Note that we generalise the idea of a diagonal by allowing "wraparound". These are also called broken diagonals. Thus there are N left diagonals and N right diagonals. For N = 5, the left diagonals are:

Code: Select all

  X . . . .     . X . . .     . . X . .     . . . X .     . . . . X
  . . . . X     X . . . .     . X . . .     . . X . .     . . . X .
  . . . X .     . . . . X     X . . . .     . X . . .     . . X . .
  . . X . .     . . . X .     . . . . X     X . . . .     . X . . .
  . X . . .     . . X . .     . . . X .     . . . . X     X . . . .


So a PD latin square is essentially a 4-house "Sudoku Variant". The grid can be partitioned into sets of N houses, one set each for rows, cols, left diagonals, right diagonals.

Unfortunately, PD Latin squares are very rare. They can only occur when N is not divisible by 2 or 3. For N = 5, 7, and 11 there are very few (2, 4 and 8 respectively), and they are all cyclic, which means each row/col is a cyclic shift of the first row/col.

However, for N = 13, it suddenly gets interesting. There are 12,386 ED grids, most (90%) of them being non-cyclic, so suitable for puzzle creation.

For N > 13 (N = 17, 19, 23, 25 etc), the number of grids expands, but enumerating them becomes computationally difficult. The "disjoint template" method can quickly find all N=13 grids, but N=17 is very much harder.

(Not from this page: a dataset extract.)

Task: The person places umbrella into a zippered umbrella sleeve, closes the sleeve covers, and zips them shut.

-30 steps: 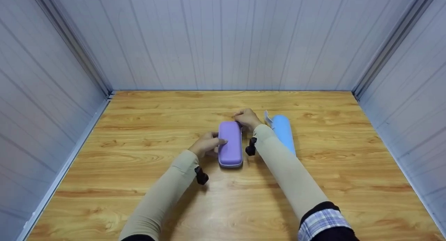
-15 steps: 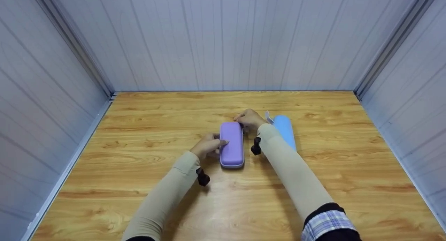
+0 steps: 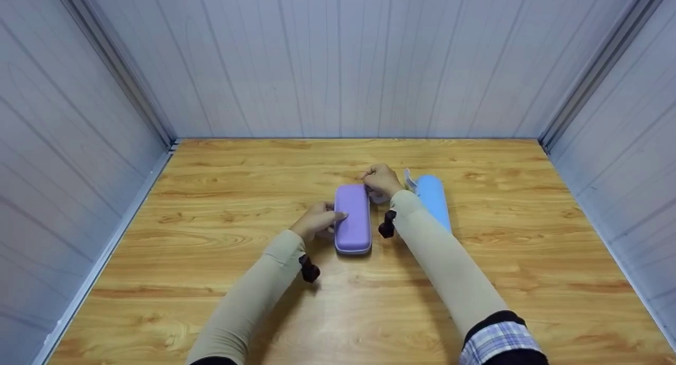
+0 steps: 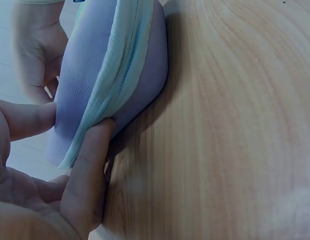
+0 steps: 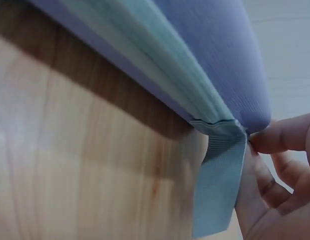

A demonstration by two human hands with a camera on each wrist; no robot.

N = 13 also seems to be a good size for P&P solving (not too unwieldy) ...


Here is an example grid for N =13. I use {1-9,ABCD} to represent the digits 1 to 13:

Pandiagonal LS, N=13: Show

Code: Select all

   +---+---+---+---+---+---+---+---+---+---+---+---+---+
   | 1 | 2 | 7 | 8 | 4 | 9 | A | 6 | B | C | D | 5 | 3 |
   +---+---+---+---+---+---+---+---+---+---+---+---+---+
   | 5 | 3 | 1 | 2 | 7 | 8 | 4 | 9 | A | 6 | B | C | D |
   +---+---+---+---+---+---+---+---+---+---+---+---+---+
   | A | 4 | 8 | 3 | 1 | 5 | 7 | D | C | 9 | 2 | 6 | B |
   +---+---+---+---+---+---+---+---+---+---+---+---+---+
   | 6 | 9 | C | 5 | B | D | 1 | 2 | 7 | 8 | 3 | A | 4 |
   +---+---+---+---+---+---+---+---+---+---+---+---+---+
   | 7 | A | B | D | C | 6 | 5 | 3 | 1 | 2 | 4 | 8 | 9 |
   +---+---+---+---+---+---+---+---+---+---+---+---+---+
   | 8 | D | 9 | 6 | 2 | B | C | A | 4 | 3 | 1 | 7 | 5 |
   +---+---+---+---+---+---+---+---+---+---+---+---+---+
   | C | 7 | 2 | 4 | 3 | A | 6 | 8 | 9 | D | 5 | B | 1 |
   +---+---+---+---+---+---+---+---+---+---+---+---+---+
   | 2 | 1 | 3 | A | 8 | 4 | 9 | 7 | 5 | B | C | D | 6 |
   +---+---+---+---+---+---+---+---+---+---+---+---+---+
   | 3 | 5 | 4 | 1 | 9 | 7 | 8 | B | D | A | 6 | 2 | C |
   +---+---+---+---+---+---+---+---+---+---+---+---+---+
   | B | 8 | D | 7 | 5 | 1 | 2 | C | 6 | 4 | 9 | 3 | A |
   +---+---+---+---+---+---+---+---+---+---+---+---+---+
   | 9 | 6 | 5 | B | D | C | 3 | 1 | 2 | 7 | A | 4 | 8 |
   +---+---+---+---+---+---+---+---+---+---+---+---+---+
   | 4 | B | A | C | 6 | 2 | D | 5 | 3 | 1 | 8 | 9 | 7 |
   +---+---+---+---+---+---+---+---+---+---+---+---+---+
   | D | C | 6 | 9 | A | 3 | B | 4 | 8 | 5 | 7 | 1 | 2 |
   +---+---+---+---+---+---+---+---+---+---+---+---+---+


[Mathimagics]

My friend Serg will no doubt be interested in what VPT's there are for Pandiagonal Latin Squares!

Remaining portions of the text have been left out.